(Records from a collection)
####
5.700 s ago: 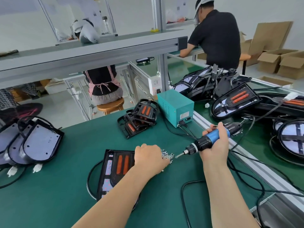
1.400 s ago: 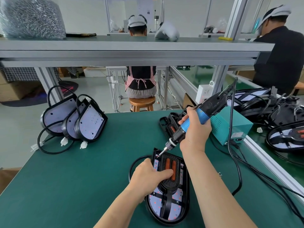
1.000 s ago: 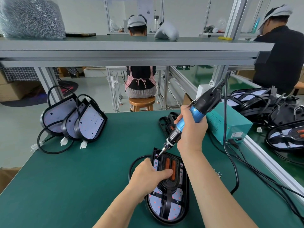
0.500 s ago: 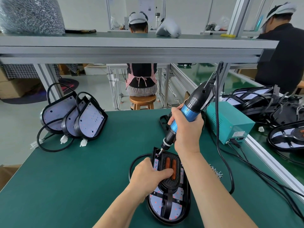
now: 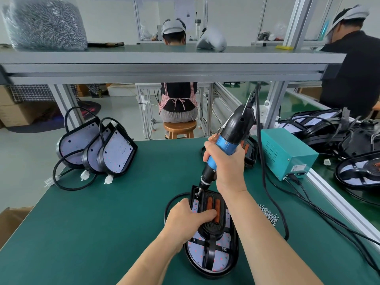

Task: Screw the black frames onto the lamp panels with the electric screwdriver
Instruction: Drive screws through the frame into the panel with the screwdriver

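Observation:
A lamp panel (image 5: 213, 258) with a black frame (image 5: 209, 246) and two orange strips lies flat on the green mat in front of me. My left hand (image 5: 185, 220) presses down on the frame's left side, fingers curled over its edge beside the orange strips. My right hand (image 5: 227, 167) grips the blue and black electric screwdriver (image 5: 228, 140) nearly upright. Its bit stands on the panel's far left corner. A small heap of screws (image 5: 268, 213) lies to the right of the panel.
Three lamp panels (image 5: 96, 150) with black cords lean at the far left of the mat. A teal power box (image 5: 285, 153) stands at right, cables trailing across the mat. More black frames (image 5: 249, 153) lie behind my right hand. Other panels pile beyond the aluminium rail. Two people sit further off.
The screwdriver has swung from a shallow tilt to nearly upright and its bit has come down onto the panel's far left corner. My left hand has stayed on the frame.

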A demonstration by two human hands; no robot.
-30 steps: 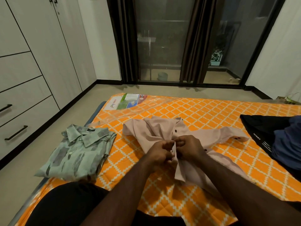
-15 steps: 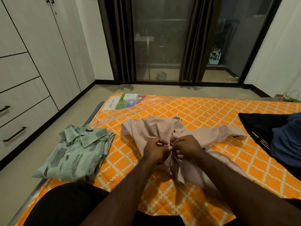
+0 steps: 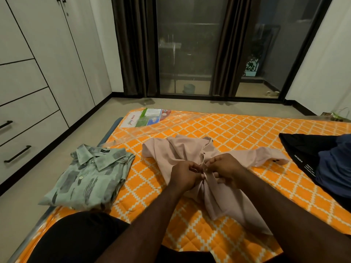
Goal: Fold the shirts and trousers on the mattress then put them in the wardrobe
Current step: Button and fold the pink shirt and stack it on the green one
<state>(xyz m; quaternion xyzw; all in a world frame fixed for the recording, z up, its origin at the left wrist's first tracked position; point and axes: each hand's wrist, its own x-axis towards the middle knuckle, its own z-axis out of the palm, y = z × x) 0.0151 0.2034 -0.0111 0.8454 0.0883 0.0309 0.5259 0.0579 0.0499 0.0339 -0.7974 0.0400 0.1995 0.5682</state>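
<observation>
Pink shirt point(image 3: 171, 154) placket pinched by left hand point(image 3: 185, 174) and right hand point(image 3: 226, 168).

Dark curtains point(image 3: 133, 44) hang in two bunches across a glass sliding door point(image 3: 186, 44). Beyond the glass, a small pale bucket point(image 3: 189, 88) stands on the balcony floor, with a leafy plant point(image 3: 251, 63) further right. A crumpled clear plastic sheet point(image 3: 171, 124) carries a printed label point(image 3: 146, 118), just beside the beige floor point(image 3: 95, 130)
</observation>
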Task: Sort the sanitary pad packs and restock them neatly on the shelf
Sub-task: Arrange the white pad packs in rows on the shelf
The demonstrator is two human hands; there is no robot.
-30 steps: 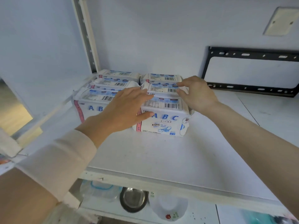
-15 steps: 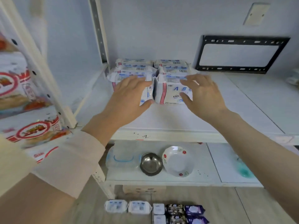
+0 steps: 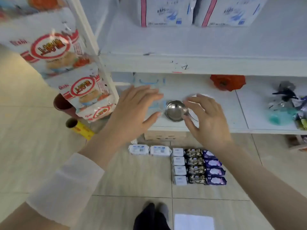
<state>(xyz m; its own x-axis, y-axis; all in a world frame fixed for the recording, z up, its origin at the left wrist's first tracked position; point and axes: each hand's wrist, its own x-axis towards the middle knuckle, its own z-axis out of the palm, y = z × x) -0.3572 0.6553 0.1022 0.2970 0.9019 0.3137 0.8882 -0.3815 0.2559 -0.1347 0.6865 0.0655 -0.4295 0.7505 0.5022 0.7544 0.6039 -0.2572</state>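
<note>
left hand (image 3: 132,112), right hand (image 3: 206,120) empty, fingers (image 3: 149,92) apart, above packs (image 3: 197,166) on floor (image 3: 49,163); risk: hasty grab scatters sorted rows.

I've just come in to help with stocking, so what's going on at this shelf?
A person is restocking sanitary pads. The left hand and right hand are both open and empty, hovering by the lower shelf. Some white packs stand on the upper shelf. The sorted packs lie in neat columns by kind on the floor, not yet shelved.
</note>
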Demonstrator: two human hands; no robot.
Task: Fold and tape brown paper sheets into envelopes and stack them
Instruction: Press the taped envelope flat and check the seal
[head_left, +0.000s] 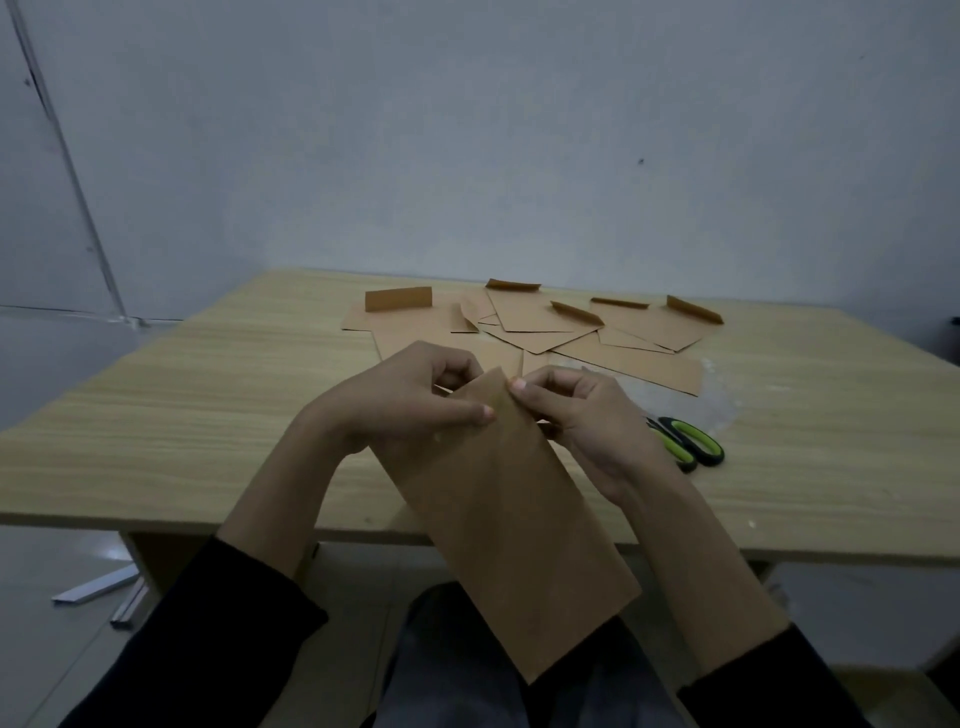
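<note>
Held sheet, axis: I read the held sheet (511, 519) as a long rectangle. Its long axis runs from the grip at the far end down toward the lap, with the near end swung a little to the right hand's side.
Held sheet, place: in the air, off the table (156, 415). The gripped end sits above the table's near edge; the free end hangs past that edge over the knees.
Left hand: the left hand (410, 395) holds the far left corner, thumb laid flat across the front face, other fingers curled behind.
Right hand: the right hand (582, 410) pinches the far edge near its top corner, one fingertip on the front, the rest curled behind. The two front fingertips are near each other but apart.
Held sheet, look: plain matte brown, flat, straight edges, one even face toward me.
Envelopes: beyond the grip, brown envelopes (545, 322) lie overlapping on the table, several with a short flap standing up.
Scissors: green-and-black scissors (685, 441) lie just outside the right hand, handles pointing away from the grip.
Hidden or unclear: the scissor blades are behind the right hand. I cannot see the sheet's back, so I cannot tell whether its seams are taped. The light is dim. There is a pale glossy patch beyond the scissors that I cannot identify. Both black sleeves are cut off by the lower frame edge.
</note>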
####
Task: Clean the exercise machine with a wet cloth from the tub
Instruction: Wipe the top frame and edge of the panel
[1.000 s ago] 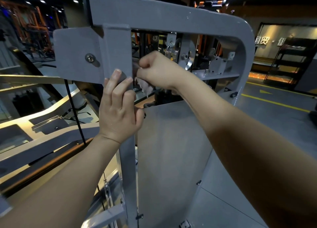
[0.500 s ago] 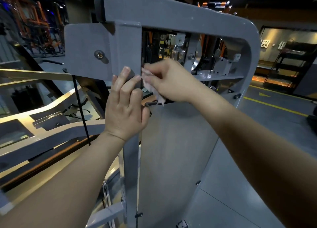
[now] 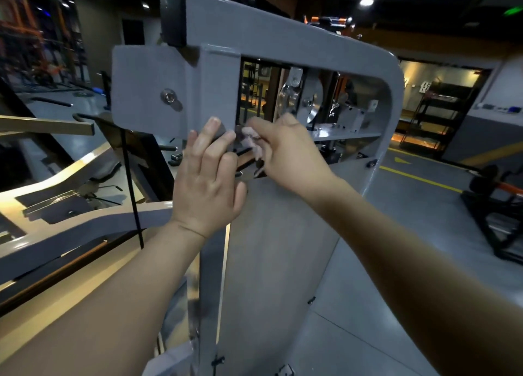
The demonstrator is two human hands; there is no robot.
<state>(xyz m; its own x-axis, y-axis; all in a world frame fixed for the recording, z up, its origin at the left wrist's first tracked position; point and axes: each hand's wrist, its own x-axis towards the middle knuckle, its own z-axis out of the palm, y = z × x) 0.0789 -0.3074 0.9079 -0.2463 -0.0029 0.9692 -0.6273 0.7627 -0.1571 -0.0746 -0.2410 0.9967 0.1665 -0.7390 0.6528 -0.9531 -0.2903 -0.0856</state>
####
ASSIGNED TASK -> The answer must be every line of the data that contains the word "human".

RESULT ->
A demonstration by two human hands; no robot.
The demonstrator is two human hands; there is no robot.
Demonstrator: two human hands; no robot.
The demonstrator is two human hands; there is no robot.

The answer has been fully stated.